## PROBLEM DESCRIPTION
Please find the lines in the following records that hold "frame", and copy them.
(GIVEN DATA begins)
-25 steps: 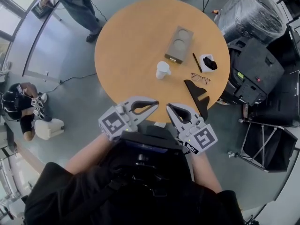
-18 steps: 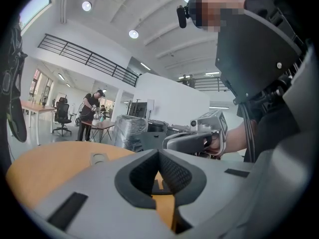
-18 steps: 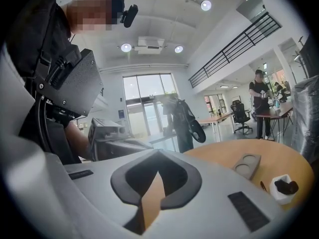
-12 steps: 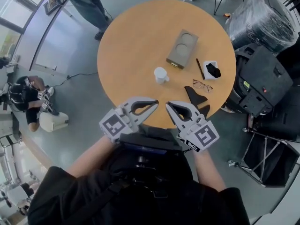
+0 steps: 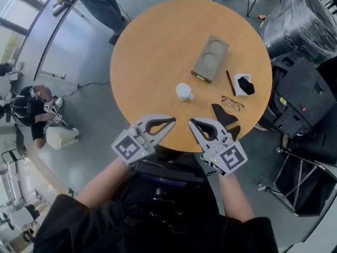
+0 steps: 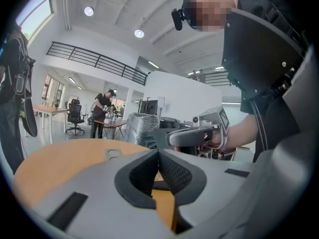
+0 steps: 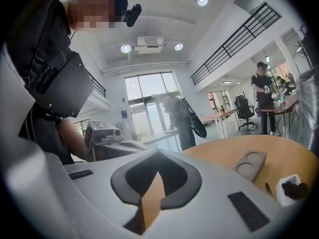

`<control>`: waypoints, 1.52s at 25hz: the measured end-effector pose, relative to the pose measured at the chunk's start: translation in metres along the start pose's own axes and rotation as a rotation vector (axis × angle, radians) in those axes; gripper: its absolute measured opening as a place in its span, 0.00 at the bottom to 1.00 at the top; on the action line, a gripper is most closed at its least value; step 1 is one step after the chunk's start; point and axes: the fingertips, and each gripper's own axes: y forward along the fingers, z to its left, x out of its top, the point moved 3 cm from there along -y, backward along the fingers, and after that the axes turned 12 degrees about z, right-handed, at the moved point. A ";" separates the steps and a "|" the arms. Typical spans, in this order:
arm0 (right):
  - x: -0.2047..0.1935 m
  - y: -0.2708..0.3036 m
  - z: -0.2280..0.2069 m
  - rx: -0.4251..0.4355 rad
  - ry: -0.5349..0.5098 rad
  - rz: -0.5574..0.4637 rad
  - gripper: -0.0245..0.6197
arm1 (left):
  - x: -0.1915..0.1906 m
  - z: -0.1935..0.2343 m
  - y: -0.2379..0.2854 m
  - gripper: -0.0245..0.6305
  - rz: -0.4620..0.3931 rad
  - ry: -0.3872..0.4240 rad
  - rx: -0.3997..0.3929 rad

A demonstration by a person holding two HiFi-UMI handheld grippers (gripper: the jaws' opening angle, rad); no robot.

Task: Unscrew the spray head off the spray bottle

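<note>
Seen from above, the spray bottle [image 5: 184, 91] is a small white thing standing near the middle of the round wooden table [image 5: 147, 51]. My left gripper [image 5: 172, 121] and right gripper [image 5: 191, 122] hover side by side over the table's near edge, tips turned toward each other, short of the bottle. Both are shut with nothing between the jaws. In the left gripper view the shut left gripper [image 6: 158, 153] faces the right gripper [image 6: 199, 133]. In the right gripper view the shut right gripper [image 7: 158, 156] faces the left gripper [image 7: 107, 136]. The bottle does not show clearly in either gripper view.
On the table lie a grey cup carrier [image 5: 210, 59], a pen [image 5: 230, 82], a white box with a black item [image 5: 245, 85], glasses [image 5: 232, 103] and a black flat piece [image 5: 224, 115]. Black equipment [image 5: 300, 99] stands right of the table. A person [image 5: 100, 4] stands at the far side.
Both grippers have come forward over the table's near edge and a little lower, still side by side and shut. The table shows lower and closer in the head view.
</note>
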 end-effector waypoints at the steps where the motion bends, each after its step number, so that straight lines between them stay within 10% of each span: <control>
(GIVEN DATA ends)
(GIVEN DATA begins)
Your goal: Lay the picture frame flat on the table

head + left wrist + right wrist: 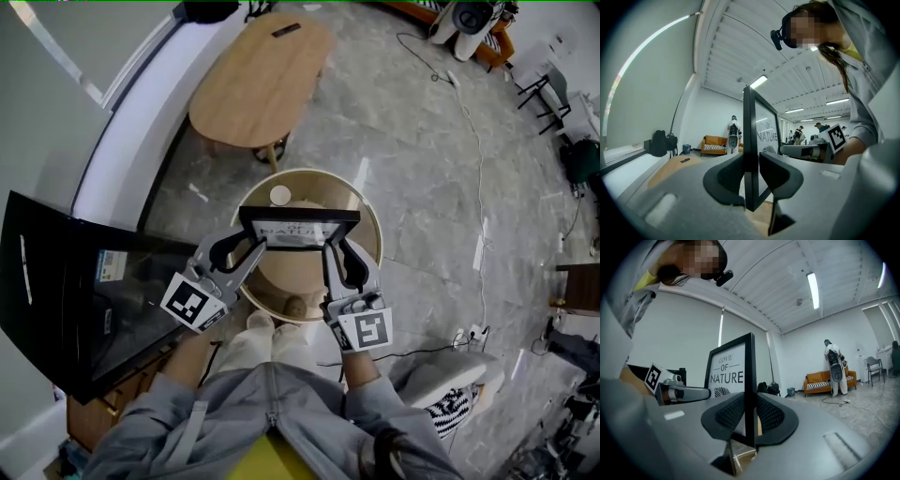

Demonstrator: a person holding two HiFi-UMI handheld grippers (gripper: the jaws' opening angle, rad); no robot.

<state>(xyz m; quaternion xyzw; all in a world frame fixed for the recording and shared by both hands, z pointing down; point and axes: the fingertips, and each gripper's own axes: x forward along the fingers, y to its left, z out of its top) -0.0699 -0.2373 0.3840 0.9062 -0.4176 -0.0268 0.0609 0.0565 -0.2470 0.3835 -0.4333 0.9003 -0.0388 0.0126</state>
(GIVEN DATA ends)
## TASK RESULT
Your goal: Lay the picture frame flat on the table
<state>(xyz m; quaternion xyzw; all in a world frame fixed for the recording and shared by both hands, z pointing down; point and axes: the fingertips, and each gripper's own axes: x forward along the fingers, y to its left, z out of its top) -0.0699 -0.2373 0.3840 0.9062 -0.4176 -0.0268 0.0609 0.0565 -0.2470 0.3835 -0.4333 0.9003 -0.0388 0.0126</state>

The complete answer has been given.